I see that your question is not yet answered. I do not work in this area of research, but would think that the chemical analysis methods used in analyzing wood and other lignocelluloses should work in the case of seaweed samples. You need to do a literature search and see what other researchers in your field are using or what their experiences have been with one or the other of the methods used..
You could try running ADF (acid detergent fibre) and ADL (acid detergent lignin) assays. ADF will give cellulose plus lignin and ADL will give lignin, so you could work out the cellulose content that way. Forage analysis labs should be able to do this for you if you don't have the equipment.
This paper mentions values for a few seaweeds: http://septentrio.uit.no/index.php/rangifer/article/viewFile/1152/1095
You should be able to do monosaccharide analysis after acid hydrolysis. Typical approach would be to hydrolyse your sample in strong conditions (typically using sulphuric acid) and weak conditions ( typically using TFA). After hydrolysis measure the released monosaccharides using your favourite technique ( GC of alditol acetates, GC of TMS derivatives, or HPAEC-PAD). The TFA hydrolysis does not hydrolyse cellulose, so any Glucose measured in this analysis can be subtracted from that measured using the sulphuric acid hydrolysis and then you have an estimate of cellulose.. At least, that approach works for terrestrial plants.
Thank you, Susan! I am afraid we have to do it in our lab, but your suggestion make me think, that we could find a forage lab and ask them. May be they will be so kind.
Giorgio, Sasa and Nino, looked through suggested by you links and references. Very much appreciated your time and efforts. I have more clear idea what I am going to do now.
I am going to tally the UV-Vis technique first. We have all reagents and instruments for glucose assay (Sigma). It should be easy, reliable, not expensive approach. If the method will not work I move to another colorimetric method and then to HPLC or GC-MS one.
Once again, I would like to say thank you to everybody. I am going to wright about the results of my experiments later.
For the Van Soest method (ADF and ADL assays), it must be kept in mind that has been developed for forages biomasses. When it used on samples with high contents of uronic polysaccharides, a neutral detergent extraction must be done just before the acid detergent extraction (to extract the uronic polysaccharides). Otherwise, the ADF fraction will be highly contaminated by uronic polysaccharides (they precipitated in the acid detergent) and the washing of the ADF fraction will be time consuming (slow and difficult filtration). Therefore, the ADF fraction and the cellulose content (ADF-ADL) will be highly overestimated.
For the UV-Vis techniques estimating a specific polysaccharide, there is often an interference of the other polysaccharides.
The best way to estimate the cellulose content is by using the monosaccharide analysis after acid hydrolysis (by taking into account the degradation of the monosaccharides during the hydrolysis).

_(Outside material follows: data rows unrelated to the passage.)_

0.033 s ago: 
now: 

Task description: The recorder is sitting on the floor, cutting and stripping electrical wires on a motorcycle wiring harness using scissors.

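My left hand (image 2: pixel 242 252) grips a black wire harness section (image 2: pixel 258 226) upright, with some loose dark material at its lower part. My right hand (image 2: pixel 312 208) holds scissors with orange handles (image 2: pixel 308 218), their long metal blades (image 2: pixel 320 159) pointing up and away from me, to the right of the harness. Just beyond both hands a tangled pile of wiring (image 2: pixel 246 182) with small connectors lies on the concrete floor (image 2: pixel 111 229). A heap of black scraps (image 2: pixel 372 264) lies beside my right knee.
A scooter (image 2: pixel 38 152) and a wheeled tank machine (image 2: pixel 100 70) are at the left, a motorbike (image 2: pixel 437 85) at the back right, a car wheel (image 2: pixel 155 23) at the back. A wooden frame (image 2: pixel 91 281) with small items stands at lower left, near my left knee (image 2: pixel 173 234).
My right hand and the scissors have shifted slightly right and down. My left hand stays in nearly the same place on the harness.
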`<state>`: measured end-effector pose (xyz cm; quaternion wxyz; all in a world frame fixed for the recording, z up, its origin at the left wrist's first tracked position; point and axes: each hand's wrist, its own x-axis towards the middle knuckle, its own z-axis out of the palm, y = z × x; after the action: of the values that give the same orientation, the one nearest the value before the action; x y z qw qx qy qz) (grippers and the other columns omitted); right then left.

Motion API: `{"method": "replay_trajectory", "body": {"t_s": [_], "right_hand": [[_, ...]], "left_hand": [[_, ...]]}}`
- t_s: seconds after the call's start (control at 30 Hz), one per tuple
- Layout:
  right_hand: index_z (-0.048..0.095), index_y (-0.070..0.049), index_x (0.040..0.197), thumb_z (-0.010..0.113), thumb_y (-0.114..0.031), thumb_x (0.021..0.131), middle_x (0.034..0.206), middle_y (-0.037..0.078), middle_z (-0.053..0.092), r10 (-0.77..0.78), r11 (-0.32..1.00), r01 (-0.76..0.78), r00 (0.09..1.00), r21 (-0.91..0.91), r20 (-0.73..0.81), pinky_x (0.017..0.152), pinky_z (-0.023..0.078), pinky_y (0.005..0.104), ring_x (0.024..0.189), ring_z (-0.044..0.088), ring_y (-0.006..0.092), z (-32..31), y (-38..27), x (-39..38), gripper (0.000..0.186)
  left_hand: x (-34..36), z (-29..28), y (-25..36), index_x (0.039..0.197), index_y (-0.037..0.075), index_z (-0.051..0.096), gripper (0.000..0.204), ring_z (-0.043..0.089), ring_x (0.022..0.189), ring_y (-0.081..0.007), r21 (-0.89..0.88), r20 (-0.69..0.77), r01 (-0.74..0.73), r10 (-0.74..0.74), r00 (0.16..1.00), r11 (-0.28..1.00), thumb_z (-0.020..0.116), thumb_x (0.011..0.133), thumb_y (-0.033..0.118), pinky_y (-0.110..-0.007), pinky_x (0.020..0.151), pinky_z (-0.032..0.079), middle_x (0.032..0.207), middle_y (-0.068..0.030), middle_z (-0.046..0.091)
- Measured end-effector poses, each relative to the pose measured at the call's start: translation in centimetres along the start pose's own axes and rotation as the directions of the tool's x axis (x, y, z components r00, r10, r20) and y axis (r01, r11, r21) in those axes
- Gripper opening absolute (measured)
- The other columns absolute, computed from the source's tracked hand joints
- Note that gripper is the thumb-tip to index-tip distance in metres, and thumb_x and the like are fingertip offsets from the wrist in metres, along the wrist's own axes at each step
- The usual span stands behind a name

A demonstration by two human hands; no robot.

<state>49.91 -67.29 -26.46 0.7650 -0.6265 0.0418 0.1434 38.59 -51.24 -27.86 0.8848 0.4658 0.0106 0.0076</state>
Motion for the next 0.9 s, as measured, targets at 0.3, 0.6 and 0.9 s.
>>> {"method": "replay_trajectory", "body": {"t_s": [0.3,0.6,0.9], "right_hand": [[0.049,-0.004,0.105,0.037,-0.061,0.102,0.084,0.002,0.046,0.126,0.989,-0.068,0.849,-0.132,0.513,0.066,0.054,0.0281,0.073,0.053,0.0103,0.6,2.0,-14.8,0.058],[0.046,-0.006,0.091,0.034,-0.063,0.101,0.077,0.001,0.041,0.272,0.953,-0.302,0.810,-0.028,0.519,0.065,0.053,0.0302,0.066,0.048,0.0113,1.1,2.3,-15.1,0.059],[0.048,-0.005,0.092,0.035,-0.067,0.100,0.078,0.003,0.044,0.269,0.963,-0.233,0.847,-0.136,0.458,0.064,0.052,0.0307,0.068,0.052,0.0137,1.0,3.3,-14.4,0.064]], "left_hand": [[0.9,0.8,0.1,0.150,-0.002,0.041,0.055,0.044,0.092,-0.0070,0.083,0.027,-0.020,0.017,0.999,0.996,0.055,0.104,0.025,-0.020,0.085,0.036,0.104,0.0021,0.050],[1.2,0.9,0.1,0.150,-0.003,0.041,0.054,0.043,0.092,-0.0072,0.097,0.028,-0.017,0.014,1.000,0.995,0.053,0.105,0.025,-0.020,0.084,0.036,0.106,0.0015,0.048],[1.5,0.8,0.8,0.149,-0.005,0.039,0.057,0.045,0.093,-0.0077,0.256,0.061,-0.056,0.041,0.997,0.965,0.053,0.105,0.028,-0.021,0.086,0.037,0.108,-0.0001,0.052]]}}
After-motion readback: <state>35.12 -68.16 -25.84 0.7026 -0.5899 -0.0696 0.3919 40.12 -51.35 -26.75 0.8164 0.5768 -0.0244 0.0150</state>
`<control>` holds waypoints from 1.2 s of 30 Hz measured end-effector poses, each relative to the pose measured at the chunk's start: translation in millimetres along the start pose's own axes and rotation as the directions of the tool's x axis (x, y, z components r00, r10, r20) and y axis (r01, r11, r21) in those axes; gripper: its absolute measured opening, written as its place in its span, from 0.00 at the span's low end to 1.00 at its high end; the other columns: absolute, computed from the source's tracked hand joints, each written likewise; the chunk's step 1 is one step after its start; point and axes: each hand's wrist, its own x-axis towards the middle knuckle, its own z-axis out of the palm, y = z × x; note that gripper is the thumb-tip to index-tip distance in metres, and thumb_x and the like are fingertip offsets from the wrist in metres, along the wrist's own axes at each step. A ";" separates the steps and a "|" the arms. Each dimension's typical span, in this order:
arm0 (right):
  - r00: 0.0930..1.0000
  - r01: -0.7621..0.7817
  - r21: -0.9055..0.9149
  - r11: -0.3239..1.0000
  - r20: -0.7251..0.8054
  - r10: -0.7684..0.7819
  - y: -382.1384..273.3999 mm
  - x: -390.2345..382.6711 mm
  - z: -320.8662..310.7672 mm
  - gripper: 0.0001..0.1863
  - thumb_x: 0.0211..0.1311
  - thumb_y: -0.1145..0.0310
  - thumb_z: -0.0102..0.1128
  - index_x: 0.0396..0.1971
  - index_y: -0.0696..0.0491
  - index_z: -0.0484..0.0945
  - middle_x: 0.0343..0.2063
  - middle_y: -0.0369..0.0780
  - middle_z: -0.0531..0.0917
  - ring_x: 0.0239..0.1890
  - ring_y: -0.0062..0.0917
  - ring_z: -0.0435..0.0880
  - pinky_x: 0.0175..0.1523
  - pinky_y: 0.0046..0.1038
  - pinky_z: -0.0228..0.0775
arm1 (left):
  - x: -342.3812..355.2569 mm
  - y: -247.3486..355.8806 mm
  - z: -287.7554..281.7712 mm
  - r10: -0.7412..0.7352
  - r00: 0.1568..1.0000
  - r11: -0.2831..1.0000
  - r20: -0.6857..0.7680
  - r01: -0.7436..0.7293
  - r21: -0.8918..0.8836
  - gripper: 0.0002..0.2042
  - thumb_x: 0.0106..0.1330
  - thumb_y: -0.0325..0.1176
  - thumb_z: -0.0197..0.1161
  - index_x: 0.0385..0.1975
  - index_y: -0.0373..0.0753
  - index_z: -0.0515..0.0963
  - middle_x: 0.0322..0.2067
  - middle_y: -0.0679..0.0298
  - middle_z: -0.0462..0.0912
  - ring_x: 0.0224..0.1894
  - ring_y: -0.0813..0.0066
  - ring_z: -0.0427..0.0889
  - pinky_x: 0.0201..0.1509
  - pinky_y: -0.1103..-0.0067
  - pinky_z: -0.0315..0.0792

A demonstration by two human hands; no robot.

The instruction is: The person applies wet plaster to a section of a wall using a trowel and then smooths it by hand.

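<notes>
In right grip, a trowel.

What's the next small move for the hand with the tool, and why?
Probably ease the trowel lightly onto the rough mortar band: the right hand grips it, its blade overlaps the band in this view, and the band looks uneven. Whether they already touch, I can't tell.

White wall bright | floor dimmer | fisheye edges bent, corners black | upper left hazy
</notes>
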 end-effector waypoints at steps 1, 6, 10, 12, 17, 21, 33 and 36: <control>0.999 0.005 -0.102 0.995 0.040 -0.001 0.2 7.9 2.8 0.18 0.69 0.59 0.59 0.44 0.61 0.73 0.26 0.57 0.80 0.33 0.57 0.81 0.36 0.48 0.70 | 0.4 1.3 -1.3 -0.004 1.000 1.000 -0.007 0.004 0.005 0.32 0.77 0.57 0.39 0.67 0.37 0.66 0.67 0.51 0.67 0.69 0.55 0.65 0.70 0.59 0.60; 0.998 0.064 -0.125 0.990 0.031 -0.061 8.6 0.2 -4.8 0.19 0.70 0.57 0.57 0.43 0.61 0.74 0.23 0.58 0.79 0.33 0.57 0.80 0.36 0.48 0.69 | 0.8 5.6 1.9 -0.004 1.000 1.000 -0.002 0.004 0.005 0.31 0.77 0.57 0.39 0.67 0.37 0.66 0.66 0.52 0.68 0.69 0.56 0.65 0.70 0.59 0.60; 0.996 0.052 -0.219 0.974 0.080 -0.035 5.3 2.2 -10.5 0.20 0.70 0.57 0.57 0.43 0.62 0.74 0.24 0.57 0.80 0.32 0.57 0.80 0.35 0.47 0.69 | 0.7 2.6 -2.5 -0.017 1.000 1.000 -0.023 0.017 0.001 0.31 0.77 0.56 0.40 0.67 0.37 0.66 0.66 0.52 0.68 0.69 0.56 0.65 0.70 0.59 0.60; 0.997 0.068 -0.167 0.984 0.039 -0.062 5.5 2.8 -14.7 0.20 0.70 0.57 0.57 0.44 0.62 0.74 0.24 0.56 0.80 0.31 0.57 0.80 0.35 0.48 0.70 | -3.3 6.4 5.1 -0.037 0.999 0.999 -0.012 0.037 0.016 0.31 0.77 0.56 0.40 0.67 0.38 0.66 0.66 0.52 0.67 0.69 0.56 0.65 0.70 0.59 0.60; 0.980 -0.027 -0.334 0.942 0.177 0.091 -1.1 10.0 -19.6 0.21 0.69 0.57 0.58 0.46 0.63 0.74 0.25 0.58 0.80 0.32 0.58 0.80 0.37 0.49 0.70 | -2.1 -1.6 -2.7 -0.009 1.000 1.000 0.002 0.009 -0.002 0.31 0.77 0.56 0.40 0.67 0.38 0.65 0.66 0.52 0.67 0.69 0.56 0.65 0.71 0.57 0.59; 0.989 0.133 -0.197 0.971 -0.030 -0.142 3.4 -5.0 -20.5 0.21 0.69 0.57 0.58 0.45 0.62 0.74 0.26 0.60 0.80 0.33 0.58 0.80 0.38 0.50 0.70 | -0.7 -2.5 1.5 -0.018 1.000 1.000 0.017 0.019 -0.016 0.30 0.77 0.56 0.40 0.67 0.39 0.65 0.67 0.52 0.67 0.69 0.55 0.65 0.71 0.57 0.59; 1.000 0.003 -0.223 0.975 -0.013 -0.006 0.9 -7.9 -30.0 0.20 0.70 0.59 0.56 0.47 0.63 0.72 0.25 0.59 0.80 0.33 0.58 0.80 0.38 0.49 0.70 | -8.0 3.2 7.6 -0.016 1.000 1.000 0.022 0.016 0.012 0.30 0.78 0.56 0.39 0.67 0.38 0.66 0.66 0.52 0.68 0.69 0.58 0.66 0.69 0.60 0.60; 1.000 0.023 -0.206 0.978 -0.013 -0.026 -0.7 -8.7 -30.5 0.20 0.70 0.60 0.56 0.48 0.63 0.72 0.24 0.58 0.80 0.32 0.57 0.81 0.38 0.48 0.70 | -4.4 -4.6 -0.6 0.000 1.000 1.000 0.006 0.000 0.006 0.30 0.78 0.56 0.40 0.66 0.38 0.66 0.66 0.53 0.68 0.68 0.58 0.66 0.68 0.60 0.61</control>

Thank you Bruno! I cheese the digestion with 72% sulphuric acid (boiling for 4.5 hrs). Then neutralization of digest with sodium hydroxide solution (stack a bit on this part, really the pH adjustment is my least favorite) to pH between 6.0-7.2. After that I am going to perform enzyme assay using glucose as a standard.
Updegraff, David M., 1969, Semimicro determination of cellulose in biological samples, Anal. Biochem. 32:420-424.
The only problem is trying to determine what to use as a reference standard. My coauthor and I will be discussing this in a paper to be submitted very soon.